- What to work on -
Run through the data and copy out every line that mentions the word "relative".

- Raw data -
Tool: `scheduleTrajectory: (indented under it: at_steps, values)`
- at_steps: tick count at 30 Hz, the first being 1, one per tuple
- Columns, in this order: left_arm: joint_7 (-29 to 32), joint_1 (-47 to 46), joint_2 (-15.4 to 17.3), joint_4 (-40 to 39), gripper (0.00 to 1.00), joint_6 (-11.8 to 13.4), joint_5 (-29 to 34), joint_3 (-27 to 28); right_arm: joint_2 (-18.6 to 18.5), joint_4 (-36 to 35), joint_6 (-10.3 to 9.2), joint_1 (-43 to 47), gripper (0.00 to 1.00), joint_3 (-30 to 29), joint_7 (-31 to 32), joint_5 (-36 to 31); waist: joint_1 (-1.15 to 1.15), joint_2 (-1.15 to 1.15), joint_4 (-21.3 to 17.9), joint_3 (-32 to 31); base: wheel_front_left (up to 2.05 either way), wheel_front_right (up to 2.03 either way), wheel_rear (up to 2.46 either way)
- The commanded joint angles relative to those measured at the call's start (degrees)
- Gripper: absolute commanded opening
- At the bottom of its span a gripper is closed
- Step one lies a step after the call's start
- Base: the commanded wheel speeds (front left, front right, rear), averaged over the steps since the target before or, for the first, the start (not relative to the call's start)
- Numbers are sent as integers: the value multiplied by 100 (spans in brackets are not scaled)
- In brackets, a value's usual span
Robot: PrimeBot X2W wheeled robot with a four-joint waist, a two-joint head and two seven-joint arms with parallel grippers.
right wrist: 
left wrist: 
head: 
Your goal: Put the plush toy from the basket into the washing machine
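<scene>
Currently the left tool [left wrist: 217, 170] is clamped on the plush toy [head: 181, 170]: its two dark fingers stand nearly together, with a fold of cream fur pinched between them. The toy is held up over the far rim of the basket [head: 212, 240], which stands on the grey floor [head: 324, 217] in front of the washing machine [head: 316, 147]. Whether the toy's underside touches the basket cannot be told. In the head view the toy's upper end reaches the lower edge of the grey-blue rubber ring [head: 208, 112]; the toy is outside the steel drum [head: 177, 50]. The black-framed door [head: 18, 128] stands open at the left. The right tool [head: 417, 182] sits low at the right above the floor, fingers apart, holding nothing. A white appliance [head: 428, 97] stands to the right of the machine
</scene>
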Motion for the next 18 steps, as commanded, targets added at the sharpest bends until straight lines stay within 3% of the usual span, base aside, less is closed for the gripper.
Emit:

- Response -
- The commanded joint angles relative to those measured at the call's start (degrees)
- Base: the commanded wheel speeds (front left, front right, rear), averaged over the steps since the target before or, for the first, the start (not relative to the call's start)

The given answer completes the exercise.